For the data below, report the number of lines that contain the string "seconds" and nothing else.

------------------------------------------------

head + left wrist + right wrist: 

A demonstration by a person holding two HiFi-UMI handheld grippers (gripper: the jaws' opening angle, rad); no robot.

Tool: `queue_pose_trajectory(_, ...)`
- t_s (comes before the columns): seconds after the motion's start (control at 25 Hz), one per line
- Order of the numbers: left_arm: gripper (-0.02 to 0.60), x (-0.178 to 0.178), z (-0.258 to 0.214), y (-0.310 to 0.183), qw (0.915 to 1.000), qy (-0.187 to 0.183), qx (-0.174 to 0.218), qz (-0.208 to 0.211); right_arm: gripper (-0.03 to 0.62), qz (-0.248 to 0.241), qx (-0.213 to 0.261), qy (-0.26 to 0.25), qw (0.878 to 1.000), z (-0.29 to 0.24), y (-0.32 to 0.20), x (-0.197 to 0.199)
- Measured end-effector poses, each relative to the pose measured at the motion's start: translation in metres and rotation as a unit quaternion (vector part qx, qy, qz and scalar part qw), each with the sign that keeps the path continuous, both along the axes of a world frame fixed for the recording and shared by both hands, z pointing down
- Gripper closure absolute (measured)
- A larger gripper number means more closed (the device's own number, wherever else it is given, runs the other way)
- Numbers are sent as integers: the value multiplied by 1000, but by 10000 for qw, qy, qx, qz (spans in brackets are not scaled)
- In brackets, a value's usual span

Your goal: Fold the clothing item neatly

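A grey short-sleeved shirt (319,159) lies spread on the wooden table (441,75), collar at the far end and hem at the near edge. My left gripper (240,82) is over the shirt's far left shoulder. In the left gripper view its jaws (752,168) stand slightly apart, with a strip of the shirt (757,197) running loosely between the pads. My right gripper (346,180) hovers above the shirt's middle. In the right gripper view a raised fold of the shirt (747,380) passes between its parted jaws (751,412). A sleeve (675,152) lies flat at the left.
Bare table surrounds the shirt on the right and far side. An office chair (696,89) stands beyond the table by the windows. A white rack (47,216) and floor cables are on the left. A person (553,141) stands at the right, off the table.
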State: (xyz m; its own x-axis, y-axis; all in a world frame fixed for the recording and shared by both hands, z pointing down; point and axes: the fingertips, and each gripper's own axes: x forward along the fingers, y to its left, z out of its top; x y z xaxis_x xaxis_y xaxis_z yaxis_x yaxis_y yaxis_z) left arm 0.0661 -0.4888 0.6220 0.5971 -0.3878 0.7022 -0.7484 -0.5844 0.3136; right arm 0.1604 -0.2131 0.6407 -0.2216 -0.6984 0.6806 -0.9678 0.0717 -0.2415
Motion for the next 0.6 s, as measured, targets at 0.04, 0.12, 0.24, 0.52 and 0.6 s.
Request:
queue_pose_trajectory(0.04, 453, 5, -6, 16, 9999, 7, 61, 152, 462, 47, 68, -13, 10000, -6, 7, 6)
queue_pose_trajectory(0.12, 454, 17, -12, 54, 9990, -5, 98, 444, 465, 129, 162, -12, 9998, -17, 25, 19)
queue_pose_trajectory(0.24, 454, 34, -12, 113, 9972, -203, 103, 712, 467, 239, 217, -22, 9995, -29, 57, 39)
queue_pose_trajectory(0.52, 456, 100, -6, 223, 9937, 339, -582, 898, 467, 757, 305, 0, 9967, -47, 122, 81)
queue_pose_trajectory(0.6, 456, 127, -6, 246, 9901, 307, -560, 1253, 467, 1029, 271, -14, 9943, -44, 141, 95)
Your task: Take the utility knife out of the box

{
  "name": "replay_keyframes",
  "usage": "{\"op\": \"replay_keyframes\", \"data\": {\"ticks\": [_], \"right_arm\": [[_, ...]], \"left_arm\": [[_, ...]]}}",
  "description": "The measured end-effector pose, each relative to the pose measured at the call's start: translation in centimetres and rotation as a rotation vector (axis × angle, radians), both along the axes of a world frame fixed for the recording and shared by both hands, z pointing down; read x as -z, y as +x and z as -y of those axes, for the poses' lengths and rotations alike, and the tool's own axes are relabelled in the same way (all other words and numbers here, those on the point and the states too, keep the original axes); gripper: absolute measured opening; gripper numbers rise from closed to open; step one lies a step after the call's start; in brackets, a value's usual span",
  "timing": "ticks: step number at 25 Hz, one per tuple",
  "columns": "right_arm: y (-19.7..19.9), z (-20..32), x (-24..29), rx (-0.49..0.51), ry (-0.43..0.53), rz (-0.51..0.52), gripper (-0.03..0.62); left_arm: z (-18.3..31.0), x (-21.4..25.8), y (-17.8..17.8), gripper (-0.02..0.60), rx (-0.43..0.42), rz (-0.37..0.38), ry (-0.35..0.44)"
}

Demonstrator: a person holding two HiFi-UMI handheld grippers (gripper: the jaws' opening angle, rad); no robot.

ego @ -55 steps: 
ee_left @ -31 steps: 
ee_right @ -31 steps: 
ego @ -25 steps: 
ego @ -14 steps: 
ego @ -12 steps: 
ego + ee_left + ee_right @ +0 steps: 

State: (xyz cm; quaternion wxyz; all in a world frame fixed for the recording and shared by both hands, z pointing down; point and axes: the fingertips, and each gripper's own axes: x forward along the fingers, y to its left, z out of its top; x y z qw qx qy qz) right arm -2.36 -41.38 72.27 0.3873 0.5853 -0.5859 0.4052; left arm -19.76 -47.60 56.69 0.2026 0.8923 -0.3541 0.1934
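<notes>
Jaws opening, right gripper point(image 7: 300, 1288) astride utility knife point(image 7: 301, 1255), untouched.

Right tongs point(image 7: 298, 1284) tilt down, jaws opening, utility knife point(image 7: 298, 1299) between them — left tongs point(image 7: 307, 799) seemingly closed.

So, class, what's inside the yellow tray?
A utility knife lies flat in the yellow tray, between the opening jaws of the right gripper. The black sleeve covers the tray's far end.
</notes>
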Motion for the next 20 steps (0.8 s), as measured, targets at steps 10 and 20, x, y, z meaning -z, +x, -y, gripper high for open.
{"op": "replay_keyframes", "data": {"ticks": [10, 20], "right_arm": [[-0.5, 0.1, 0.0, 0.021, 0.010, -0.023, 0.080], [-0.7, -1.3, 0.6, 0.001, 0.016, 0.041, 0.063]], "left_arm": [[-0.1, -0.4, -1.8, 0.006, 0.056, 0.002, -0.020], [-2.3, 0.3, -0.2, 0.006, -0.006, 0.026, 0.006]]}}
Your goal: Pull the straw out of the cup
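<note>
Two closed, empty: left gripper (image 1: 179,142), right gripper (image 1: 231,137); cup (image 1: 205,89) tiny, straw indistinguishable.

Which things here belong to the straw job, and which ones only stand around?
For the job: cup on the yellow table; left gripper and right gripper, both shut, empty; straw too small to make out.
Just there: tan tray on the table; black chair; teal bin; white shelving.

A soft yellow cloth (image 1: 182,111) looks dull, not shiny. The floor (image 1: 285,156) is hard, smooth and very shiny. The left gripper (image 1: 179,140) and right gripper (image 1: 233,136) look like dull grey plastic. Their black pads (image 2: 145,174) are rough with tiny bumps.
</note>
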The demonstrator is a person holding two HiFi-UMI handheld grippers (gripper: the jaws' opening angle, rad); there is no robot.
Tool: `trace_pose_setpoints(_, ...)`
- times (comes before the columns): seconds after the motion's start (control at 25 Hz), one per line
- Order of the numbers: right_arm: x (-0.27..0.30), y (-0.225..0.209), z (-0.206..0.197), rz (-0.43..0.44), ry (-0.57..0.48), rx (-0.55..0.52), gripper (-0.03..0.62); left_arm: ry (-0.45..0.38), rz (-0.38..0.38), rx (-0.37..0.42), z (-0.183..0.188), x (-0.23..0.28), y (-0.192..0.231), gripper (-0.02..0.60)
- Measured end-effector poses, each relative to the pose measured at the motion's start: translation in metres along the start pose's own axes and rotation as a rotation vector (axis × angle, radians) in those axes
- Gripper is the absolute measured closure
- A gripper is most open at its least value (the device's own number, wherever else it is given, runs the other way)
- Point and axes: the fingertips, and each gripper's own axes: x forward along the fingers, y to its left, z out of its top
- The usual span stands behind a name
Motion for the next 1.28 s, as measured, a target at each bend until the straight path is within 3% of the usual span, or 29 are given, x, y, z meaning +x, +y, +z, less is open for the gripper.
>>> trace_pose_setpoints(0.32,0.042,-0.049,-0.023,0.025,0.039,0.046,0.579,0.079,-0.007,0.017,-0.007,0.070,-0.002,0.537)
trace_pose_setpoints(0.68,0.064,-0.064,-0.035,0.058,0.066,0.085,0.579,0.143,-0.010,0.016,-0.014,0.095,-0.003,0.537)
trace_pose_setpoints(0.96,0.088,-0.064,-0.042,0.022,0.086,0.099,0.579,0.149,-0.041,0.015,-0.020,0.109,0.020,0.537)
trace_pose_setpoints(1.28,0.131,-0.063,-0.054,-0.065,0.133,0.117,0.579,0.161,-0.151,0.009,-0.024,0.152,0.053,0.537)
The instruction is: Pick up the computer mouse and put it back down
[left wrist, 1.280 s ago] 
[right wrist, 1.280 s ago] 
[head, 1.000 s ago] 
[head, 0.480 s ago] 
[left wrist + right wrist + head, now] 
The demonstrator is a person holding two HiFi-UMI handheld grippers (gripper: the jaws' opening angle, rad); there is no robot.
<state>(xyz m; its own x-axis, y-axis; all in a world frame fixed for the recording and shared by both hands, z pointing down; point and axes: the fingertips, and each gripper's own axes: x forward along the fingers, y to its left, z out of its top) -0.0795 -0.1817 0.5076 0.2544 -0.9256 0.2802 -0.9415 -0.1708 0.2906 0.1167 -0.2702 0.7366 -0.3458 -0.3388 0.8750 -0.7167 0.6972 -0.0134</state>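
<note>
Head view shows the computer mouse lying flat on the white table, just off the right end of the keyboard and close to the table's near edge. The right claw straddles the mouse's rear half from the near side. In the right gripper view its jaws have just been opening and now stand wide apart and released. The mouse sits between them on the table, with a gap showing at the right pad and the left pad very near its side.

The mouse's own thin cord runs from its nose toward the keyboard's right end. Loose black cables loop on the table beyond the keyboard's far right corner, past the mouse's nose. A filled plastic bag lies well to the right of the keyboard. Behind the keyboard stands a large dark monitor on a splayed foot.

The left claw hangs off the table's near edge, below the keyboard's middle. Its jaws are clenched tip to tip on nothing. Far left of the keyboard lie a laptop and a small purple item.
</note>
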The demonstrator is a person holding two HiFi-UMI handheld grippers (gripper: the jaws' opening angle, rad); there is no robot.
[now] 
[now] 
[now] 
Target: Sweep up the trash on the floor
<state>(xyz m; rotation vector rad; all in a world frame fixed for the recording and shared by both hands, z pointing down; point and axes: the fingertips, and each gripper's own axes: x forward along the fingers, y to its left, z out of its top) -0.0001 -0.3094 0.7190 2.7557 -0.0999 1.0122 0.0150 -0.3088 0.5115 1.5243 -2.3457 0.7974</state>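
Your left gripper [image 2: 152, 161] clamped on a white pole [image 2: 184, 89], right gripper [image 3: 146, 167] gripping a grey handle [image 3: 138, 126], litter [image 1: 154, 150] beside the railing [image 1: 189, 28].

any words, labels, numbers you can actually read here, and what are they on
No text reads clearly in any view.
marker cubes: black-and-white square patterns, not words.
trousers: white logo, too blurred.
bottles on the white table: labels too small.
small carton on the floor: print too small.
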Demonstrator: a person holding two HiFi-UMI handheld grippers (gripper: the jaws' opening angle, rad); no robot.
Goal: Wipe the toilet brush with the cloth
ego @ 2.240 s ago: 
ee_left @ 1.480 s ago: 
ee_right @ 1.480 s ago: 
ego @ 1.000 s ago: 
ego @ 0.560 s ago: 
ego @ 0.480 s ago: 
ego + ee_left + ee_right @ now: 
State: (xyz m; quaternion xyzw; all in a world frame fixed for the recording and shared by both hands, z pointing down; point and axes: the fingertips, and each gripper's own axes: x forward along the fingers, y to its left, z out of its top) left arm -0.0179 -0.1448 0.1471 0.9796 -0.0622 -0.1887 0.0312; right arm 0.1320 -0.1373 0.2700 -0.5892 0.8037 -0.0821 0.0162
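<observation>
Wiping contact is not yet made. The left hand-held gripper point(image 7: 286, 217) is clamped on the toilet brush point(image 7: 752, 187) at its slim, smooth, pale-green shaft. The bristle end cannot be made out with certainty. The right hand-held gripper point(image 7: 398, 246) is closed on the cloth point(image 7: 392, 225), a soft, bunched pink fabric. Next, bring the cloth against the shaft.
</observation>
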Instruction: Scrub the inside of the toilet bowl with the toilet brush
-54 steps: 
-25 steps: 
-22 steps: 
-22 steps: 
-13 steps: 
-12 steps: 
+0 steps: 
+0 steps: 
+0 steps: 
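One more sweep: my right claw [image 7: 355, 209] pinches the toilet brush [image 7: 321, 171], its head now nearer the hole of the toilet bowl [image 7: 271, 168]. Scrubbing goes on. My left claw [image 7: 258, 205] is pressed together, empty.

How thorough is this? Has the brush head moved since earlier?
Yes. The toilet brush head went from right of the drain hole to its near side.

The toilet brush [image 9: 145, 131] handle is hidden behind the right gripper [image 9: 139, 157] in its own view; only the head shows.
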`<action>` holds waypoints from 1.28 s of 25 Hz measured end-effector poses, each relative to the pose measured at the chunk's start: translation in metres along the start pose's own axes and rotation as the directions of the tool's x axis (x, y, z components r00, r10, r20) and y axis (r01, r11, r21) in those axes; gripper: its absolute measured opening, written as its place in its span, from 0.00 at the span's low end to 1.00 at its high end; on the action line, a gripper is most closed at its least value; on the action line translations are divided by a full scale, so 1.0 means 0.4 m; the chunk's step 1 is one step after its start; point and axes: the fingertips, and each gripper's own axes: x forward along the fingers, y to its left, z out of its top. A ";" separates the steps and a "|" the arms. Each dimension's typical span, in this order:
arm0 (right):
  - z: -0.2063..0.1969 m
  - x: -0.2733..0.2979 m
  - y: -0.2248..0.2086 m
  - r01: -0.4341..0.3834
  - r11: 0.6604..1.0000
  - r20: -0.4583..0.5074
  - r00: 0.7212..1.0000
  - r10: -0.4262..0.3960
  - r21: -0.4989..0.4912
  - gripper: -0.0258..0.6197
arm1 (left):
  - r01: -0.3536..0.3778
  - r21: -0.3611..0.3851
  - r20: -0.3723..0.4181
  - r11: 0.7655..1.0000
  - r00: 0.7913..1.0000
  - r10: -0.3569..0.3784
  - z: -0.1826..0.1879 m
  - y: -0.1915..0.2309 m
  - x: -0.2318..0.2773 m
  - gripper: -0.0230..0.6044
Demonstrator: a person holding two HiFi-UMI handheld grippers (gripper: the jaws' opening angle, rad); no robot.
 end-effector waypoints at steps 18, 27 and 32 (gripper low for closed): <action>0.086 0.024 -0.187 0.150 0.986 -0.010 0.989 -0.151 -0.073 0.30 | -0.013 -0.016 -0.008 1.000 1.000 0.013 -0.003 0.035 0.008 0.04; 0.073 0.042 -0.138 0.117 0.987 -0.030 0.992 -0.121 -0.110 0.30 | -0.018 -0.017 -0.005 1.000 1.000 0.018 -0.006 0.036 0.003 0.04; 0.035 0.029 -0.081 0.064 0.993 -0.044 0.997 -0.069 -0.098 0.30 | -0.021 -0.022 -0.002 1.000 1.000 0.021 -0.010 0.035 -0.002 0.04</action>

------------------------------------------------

Response box: 2